▶ _What is required_
Copy out the data that comes next, character for character, and leave the images aside.

▶ _Provided material_
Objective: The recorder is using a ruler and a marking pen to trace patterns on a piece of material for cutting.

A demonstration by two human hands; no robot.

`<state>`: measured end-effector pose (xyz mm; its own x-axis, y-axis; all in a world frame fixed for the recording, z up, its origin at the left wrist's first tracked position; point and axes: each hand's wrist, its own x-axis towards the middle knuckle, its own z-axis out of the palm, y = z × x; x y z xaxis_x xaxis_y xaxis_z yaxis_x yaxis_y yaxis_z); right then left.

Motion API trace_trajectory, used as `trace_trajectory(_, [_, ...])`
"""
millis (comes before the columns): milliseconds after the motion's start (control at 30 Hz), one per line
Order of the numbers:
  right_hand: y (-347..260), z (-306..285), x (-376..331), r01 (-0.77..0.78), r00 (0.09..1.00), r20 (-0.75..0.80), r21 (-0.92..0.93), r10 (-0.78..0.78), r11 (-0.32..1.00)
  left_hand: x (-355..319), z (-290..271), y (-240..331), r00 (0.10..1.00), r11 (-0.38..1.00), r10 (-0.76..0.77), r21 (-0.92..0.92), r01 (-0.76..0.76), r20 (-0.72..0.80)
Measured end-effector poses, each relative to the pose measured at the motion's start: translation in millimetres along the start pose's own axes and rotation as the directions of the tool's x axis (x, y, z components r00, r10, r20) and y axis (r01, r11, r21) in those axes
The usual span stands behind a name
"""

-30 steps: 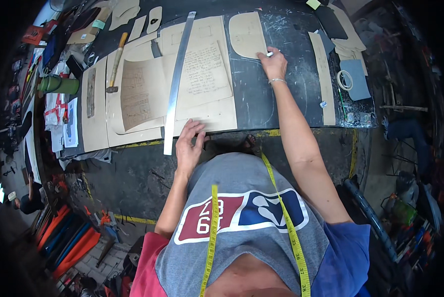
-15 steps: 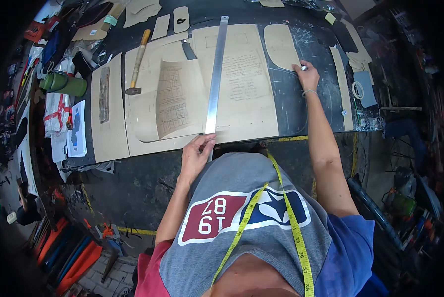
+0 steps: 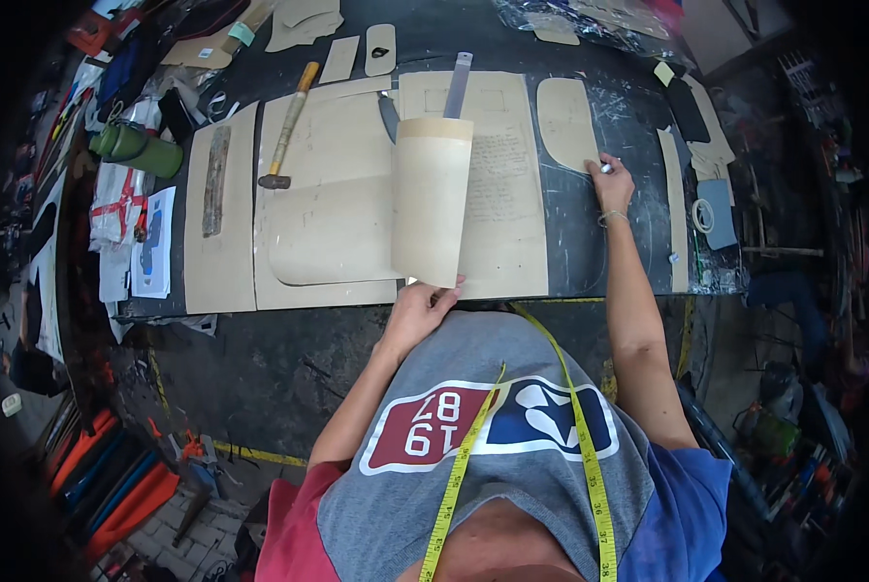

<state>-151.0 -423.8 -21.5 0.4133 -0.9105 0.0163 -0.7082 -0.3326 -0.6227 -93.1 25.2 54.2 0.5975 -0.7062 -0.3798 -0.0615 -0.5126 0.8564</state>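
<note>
My left hand [image 3: 423, 308] is at the table's near edge, its fingers closed at the near end of a long steel ruler [image 3: 460, 87]. A curled sheet of brown pattern paper [image 3: 432, 204] stands bowed over the ruler and hides most of its length. Handwriting covers the flat brown sheet [image 3: 502, 194] beneath. Off to the right, my right hand [image 3: 613, 184] has its fingers closed round a slim pen-like thing [image 3: 606, 168], mostly hidden. Its fingertips are at the lower corner of a rounded brown card piece [image 3: 565, 121].
On the left lie a wooden-handled hammer [image 3: 291, 126], a worn flat strip [image 3: 215, 179] and a green bottle [image 3: 136, 148]. A dark-handled blade [image 3: 388, 114] pokes out behind the curled sheet. A tape roll [image 3: 702, 215] sits at the right end. A yellow measuring tape [image 3: 590, 456] hangs round my neck.
The loose drawn-on sheet has swung up from the left and curled over the ruler. My left hand has shifted right with the ruler's near end. My right hand stays by the card piece.
</note>
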Motion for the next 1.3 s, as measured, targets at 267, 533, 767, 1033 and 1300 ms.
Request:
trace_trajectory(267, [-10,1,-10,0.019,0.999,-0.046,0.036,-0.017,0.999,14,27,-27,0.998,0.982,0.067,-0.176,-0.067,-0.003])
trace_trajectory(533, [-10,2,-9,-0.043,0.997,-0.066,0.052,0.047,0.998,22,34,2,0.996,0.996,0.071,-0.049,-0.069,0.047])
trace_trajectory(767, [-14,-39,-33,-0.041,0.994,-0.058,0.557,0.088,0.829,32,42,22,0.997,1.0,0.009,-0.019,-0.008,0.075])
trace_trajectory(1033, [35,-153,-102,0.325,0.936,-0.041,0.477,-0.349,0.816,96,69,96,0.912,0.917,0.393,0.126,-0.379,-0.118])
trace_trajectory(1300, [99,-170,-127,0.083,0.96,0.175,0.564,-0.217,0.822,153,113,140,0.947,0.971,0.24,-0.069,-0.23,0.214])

▶ _Solution below_
Objective: The recorder is using a ruler and a marking pen to trace patterns on a piece of material for cutting.

A demonstration by two human hands; no robot.

`<state>`: measured end-effector pose (xyz mm; its own x-axis, y-axis; all in a world frame fixed for the recording, z up, its origin at the left wrist's first tracked position; point and axes: each hand's wrist, its own x-axis towards the middle knuckle, its own z-axis out of the palm, y = z × x; x y z xaxis_x xaxis_y xaxis_z yaxis_x yaxis_y yaxis_z); right then left.

Motion API trace_trajectory, used as `trace_trajectory(_, [_, ...])`
"""
millis (comes before the columns): milliseconds after the motion's start (control at 30 Hz), one per line
Order of the numbers:
  right_hand: y (-347..260), z (-306..285), x (-376..331), r01 (-0.77..0.78), r00 (0.09..1.00), r20 (-0.75..0.80), r21 (-0.92..0.93), r10 (-0.78..0.78), r11 (-0.32..1.00)
  left_hand: x (-355..319), z (-290..271), y (-240..331), r00 (0.10..1.00), r11 (-0.38..1.00), r10 (-0.76..0.77), r21 (-0.92..0.92), r01 (-0.76..0.76), r20 (-0.72..0.80)
Measured end-effector poses, each relative to the pose measured at the motion's start: translation in millimetres along the start pose's own axes and rotation as the directions of the tool's x axis (x, y, z components r00, r10, r20) and y axis (r01, r11, r21) in those axes
The usual span stands behind a name
"""

-30 steps: 
-15 steps: 
+0 steps: 

<state>-151.0 -423.8 -21.5 0.4133 -0.9105 0.0163 -0.7082 -0.3326 -0.6227 -93.1 25.2 54.2 0.5975 -0.7062 -0.3798 -0.0615 -0.5126 0.8564</state>
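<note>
My left hand [image 3: 423, 308] is at the table's near edge, its fingers closed at the near end of a long steel ruler [image 3: 460, 87]. A curled sheet of brown pattern paper [image 3: 432, 204] stands bowed over the ruler and hides most of its length. Handwriting covers the flat brown sheet [image 3: 502, 194] beneath. Off to the right, my right hand [image 3: 613, 184] has its fingers closed round a slim pen-like thing [image 3: 606, 168], mostly hidden. Its fingertips are at the lower corner of a rounded brown card piece [image 3: 565, 121].
On the left lie a wooden-handled hammer [image 3: 291, 126], a worn flat strip [image 3: 215, 179] and a green bottle [image 3: 136, 148]. A dark-handled blade [image 3: 388, 114] pokes out behind the curled sheet. A tape roll [image 3: 702, 215] sits at the right end. A yellow measuring tape [image 3: 590, 456] hangs round my neck.
The loose drawn-on sheet has swung up from the left and curled over the ruler. My left hand has shifted right with the ruler's near end. My right hand stays by the card piece.
</note>
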Motion for the next 1.3 s, as measured, targets at 267, 533, 767, 1033 and 1300 ms.
Request:
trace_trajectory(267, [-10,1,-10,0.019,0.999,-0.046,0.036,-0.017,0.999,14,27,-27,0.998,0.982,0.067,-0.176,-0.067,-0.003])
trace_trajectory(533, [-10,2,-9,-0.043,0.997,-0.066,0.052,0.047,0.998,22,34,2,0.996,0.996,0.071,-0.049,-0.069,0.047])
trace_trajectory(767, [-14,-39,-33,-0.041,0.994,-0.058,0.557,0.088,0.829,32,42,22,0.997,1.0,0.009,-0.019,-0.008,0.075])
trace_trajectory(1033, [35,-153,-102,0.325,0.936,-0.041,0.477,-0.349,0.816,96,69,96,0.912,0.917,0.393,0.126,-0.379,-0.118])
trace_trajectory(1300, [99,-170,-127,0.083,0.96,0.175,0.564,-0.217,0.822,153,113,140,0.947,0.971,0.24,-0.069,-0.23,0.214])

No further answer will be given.